Aim of the exercise | Exactly as written, reproduce the lines from the beginning of the data through the line containing "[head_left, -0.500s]"; the pictures are not reproduced.

The data |
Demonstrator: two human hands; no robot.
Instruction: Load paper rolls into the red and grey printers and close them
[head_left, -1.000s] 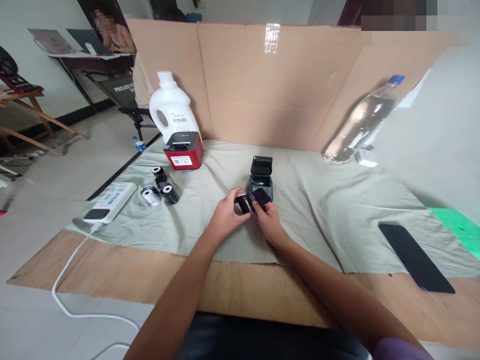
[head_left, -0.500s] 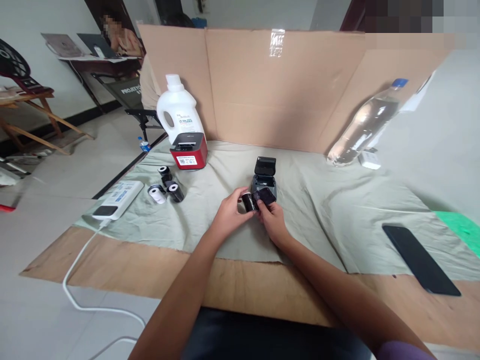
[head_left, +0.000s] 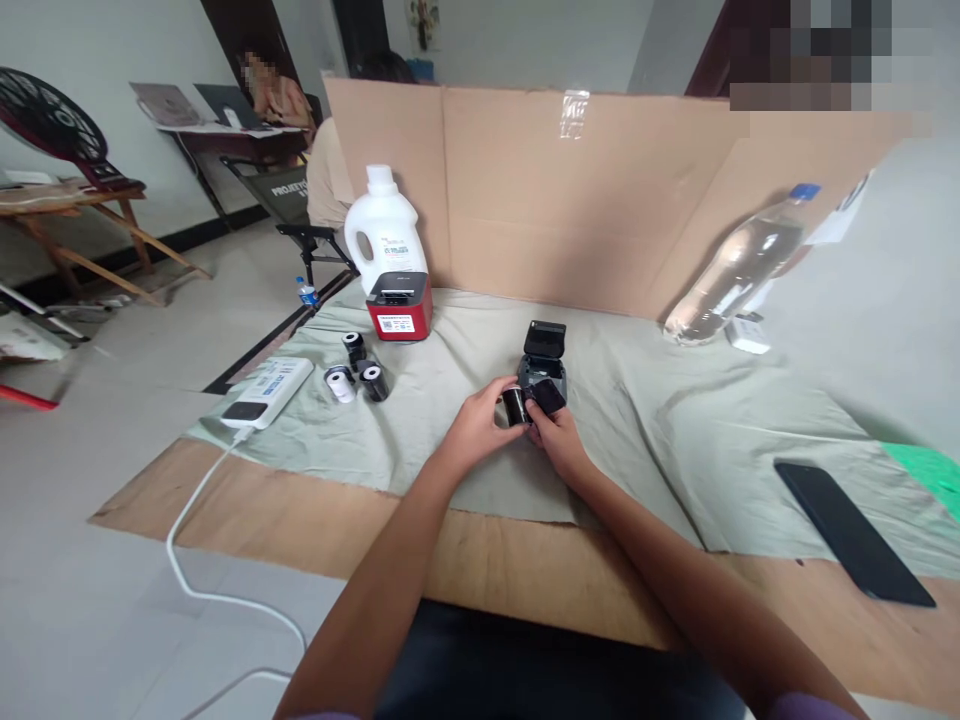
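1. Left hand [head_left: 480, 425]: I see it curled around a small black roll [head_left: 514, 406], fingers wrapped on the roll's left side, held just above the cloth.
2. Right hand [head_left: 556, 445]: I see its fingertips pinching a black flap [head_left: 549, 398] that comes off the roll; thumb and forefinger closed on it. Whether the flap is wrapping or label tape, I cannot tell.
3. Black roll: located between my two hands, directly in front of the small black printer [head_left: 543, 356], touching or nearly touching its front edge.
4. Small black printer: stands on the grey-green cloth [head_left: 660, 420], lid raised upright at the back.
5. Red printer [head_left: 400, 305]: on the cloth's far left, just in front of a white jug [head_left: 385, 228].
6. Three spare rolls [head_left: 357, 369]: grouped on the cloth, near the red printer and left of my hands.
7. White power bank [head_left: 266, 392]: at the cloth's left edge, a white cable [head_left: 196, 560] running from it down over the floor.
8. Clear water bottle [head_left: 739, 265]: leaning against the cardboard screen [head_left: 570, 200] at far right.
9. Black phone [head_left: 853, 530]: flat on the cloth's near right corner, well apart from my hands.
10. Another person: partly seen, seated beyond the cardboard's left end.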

Your solution |
Demonstrator: two human hands; no robot.
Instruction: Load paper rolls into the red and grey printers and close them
[head_left, -1.000s] 
[head_left, -0.500s] 

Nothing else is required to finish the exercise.